Além do sabor exótico, o marolo oferece benefícios nutricionais importantes. A
fruta contém vitaminas A, C, E e do complexo B, além de ferro, fósforo, cálcio,
fibras e lipídeos.
Na medicina popular, suas folhas e sementes são usadas em infusões para tratar
reumatismo, sífilis e diarreia, além de combater patologias no couro cabeludo.
O marolo cresce naturalmente nos cerrados do Centro-Oeste e Sudeste do
Brasil — Foto: João Arthur Rabello/iNaturalist
No entanto, a botânica Carolina Ferreira faz um alerta: “Estudos apontam efeitos
tóxicos em algumas partes da planta, então o uso medicinal deve ser feito com
cuidado. Ainda faltam ensaios clínicos que comprovem segurança e eficácia”.
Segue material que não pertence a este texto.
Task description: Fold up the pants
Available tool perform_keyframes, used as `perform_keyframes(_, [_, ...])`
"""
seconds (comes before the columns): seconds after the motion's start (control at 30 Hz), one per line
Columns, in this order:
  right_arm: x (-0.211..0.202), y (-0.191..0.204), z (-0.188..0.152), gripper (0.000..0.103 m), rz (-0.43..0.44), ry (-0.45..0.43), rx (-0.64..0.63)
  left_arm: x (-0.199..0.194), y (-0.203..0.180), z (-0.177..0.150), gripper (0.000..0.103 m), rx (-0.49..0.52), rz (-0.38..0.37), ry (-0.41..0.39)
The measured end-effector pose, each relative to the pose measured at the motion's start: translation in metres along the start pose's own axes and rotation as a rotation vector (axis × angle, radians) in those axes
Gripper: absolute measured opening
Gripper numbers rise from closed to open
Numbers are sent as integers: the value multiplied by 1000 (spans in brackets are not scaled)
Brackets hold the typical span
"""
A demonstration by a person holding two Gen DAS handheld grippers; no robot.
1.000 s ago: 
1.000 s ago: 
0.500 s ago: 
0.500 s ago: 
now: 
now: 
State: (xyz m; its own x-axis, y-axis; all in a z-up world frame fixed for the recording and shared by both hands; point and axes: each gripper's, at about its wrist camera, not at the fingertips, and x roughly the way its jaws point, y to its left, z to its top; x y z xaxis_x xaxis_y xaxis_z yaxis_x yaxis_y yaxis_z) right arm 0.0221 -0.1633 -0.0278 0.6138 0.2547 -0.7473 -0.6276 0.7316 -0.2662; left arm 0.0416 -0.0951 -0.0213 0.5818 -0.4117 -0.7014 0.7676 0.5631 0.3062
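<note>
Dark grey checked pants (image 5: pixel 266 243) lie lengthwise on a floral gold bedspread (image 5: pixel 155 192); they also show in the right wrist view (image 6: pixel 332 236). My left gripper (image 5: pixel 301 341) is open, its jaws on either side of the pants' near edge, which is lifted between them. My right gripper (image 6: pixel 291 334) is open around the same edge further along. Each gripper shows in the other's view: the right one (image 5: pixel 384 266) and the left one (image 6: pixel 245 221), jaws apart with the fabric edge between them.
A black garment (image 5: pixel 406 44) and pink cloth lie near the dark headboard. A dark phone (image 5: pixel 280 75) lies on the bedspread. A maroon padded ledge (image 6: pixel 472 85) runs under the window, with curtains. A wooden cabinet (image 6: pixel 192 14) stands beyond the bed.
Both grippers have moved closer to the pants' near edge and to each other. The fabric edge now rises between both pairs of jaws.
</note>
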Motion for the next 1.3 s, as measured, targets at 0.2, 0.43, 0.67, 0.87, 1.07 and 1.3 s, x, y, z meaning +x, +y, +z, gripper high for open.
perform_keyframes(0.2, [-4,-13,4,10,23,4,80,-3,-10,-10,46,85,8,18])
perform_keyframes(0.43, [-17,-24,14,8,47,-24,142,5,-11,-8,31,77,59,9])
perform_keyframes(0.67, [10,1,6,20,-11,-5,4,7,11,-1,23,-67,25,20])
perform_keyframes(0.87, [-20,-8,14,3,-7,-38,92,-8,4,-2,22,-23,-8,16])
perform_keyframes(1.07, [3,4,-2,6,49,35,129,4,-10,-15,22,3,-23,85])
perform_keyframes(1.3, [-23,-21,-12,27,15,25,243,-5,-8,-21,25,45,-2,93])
Embora ainda não esteja oficialmente listado como espécie ameaçada, o marolo
vive sob risco constante.
> “O avanço das monoculturas e a destruição do Cerrado são grandes ameaças à sua
> existência”, alerta Carolina.
Adaptado aos solos ácidos e pobres em nutrientes, a planta se desenvolve bem em
regiões de clima tropical — Foto: Eric Fischer Rempe/iNaturalist
Apesar disso, há esperança. Segundo a Universidade Federal de Lavras, o marolo
tem potencial para movimentar mercados locais, desde que haja pesquisa,
incentivo e políticas públicas que garantam o plantio sustentável e o
envolvimento das comunidades.
De flor termogênica a símbolo cultural, de medicina popular a sobremesa
requintada, o marolo é uma joia do Cerrado ainda pouco explorada.
Proteger essa fruta e todo o ecossistema ao seu redor é preservar não só uma
espécie, mas uma herança viva da biodiversidade e da cultura brasileira. Como
diz Carolina Ferreira: “O marolo é resistência, sabor e história em forma de
fruta. E merece muito mais do que um papel de coadjuvante”.